Once again, what is at stake is the method of philosophy/theology and its starting point.

Knowledge as violent imperialistic power is inseparable from the prioritization of ontology over ethics. When God must show up in ways that the Same can understand, we have prioritized ontology. The Same is the singular horizon of meaning, the universal horizon of meaning, the permanence of meaning. This seems to be Levinas’s point when he speaks above of sovereign reason knowing only itself. Because it knows only itself, reason comes to dominate the Other.

Consequently, formally indicative concepts cannot convey knowledge. They can only become occasions. But occasions, trapped in the overall system of sovereign reason give way to analogy.

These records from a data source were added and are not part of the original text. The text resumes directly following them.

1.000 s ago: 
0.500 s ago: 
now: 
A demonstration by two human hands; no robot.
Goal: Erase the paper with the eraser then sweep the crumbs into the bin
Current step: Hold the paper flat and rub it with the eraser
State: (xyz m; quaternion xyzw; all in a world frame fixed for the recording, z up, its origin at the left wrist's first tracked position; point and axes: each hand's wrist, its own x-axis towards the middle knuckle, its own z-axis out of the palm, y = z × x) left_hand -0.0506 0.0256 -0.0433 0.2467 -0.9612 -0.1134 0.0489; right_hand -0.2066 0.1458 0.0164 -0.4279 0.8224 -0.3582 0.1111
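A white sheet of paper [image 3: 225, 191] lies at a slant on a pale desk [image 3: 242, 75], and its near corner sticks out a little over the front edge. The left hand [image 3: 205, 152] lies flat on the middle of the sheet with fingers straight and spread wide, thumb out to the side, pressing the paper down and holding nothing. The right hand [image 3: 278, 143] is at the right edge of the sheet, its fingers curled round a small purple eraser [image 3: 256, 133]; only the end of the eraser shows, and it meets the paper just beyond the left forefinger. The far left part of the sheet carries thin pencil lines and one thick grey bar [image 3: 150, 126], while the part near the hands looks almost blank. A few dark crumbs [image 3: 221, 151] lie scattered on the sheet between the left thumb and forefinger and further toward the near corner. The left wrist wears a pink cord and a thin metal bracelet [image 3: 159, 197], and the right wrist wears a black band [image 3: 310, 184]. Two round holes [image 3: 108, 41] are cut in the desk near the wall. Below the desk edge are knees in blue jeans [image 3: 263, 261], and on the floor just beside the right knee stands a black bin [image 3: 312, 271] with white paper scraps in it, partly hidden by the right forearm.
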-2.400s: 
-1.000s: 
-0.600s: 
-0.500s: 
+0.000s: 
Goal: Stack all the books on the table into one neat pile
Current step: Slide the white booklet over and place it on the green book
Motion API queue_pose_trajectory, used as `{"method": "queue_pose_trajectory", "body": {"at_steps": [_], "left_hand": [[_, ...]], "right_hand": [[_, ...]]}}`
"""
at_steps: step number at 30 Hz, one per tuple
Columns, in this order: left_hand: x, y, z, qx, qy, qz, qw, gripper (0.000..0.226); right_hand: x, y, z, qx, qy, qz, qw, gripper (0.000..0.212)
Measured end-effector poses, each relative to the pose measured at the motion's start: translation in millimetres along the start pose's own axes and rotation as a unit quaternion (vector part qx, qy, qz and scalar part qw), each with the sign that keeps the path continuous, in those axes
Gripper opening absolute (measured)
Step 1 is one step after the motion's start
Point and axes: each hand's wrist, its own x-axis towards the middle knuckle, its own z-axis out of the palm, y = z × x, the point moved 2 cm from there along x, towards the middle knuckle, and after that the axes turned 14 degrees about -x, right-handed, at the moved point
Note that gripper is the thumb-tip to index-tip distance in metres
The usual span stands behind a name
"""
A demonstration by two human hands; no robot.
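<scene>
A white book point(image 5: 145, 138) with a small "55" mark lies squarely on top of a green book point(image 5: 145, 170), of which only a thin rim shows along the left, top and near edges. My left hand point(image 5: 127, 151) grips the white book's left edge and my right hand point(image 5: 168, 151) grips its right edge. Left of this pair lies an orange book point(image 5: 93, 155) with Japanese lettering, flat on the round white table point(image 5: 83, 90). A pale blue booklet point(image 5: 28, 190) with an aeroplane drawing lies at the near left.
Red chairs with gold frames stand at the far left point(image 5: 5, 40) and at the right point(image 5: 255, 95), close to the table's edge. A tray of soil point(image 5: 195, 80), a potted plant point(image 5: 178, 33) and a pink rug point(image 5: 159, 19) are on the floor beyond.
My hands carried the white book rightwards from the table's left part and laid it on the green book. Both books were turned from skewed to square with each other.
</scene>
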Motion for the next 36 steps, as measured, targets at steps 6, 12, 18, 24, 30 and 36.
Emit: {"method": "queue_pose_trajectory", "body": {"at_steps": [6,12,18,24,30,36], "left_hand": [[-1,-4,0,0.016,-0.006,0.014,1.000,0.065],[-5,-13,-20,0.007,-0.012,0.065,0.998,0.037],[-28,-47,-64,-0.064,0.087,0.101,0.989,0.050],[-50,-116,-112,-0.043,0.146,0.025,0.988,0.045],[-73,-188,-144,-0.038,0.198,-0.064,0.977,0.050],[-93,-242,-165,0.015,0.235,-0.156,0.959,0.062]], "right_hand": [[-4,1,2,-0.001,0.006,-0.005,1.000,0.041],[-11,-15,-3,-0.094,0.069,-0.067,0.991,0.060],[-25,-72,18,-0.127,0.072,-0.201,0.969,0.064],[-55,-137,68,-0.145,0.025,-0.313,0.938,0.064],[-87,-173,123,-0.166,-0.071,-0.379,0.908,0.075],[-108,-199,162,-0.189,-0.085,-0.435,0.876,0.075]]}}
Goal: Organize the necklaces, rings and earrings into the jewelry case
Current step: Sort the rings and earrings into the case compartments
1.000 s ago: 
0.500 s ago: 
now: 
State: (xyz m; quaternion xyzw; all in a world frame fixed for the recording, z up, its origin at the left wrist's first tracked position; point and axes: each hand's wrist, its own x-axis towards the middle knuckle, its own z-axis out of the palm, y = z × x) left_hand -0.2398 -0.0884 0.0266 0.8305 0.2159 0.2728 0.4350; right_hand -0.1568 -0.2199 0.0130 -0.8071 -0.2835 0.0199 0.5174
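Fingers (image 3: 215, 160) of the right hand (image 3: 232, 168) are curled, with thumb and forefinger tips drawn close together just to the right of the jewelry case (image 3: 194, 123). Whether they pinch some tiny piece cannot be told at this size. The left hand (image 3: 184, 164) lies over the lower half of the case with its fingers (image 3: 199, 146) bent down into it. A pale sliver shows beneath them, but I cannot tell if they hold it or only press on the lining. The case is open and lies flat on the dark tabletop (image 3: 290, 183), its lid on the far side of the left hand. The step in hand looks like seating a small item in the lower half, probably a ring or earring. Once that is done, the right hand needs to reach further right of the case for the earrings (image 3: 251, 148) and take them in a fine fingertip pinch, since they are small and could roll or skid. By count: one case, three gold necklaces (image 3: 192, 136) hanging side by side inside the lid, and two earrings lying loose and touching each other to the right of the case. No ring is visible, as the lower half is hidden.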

However, when we prioritize ethics over ontology, the epistemic relation with the Other takes on the structure of desire. The Same welcomes the Other in a way that does not lay claim or take possession of the Other. Welcoming the Other means to allow the Other to call me into question.125 In this way “ethics . . . accomplishes the critical essence of knowledge,”126 which is the surpassing of unicity.127 This critical essence of knowledge, surpassing unicity, is discourse, to which we now turn.

125 It would be interesting to investigate how Levinas’s ethical discourse connects with aspects of virtue epistemology.

126 Levinas, Totality, 43.

127 DeRoo claims that Levinas’s eschatology, what DeRoo generalizes as futurity, “is of a different order than knowledge” (DeRoo, Futurity, 74). What DeRoo means by a different order than knowledge is the order of ethics. It remains to be seen whether this can be the case. What would knowledge in the order of ethics entail? Regardless, it does seem that a different semantic order arises in Levinas’s eschatology, and perhaps a different mode or model of knowledge.